Greater transparency about the details of all ingredients in pesticides would make it easier to understand what’s in a product, given their widespread use and associated health risks, according to researchers at Trinity College Dublin. It is in the best interests of farmers and consumers, who have the right to know exactly.

The secret ingredient poses a risk to humans, pollinators and the environment, Dr. Edward Stroh, from Trinity University’s Department of Botany, said in a research paper published Wednesday with others in the journal Environmental Science and Policy. claims that it is possible.

“Farmers spraying pesticides have a right to know what they are spraying, and consumers have a right to know what is being sprayed on their food.” he said.

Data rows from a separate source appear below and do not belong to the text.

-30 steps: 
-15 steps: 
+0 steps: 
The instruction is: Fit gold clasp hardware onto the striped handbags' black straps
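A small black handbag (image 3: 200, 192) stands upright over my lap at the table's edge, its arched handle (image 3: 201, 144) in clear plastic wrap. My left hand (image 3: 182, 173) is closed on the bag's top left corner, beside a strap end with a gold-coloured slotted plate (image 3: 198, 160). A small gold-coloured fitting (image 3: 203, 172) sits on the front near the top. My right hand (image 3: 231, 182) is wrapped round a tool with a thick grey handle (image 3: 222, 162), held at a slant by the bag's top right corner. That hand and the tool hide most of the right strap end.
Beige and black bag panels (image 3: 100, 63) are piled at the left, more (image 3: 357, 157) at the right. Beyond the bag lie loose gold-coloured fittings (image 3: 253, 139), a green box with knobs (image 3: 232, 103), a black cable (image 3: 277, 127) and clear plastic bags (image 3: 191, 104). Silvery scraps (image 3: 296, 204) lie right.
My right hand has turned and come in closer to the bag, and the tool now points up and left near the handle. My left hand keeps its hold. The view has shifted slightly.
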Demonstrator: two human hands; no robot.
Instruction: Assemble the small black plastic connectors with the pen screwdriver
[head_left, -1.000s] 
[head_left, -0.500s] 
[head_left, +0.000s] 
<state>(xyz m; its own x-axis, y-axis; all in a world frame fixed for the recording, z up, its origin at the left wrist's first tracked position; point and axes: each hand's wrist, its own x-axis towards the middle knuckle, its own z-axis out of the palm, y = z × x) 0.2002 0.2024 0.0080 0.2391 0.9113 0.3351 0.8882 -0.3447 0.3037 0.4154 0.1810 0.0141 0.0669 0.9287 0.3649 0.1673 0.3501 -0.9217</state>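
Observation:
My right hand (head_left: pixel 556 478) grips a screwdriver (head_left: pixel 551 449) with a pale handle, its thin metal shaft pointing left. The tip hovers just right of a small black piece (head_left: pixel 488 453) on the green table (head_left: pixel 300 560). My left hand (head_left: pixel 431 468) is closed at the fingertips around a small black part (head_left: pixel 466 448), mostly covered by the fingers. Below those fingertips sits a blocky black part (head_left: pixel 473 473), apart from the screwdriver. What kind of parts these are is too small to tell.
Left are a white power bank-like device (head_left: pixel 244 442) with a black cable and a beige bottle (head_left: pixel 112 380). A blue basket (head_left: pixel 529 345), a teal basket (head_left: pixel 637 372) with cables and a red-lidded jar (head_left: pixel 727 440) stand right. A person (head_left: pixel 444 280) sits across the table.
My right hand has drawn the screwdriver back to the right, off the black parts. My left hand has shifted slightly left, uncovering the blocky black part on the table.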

“Pesticides are widely used in Ireland and can have serious effects on both wildlife and human health. Despite this, the full ingredient list of pesticides is kept secret. Full transparency Without sex, research into the negative effects of these ingredients is impossible.”

Pesticides contain a main ingredient and auxiliary agents that help the main ingredient function. Pesticide producers must report the main ingredients of their pesticides and some formulations that meet specific criteria set by the EU.

“However, many co-formulations are kept secret and, in fact, are explicitly protected as trade secrets by EU law. This makes it difficult for both pesticide users and scientists to understand what is in a pesticide. We don’t really know if there are any,” said Dr Straw, lead author of the report.

“Research by independent scientists is often required to alert the EU to the threat that a particular pesticide may pose. cannot be tested.”

He said there is “no good reason” to keep these ingredients secret, and this lack of transparency puts farmers who use pesticides and people who eat food made with pesticides at risk. claims.

“Recent research has found that some co-formulants in pesticides are not only harmful to wildlife such as bees, but can also be very harmful to human health.” he says. “With full transparency, scientists can better test pesticides, identify harmful co-formulation agents, and make pesticides safer for nature and their users.”

Industries similar to pesticide manufacturing, such as pharmaceutical manufacturing, do not have the same secrecy surrounding these types of ingredients, but all ingredients are openly listed on drug packaging, he said. Ta.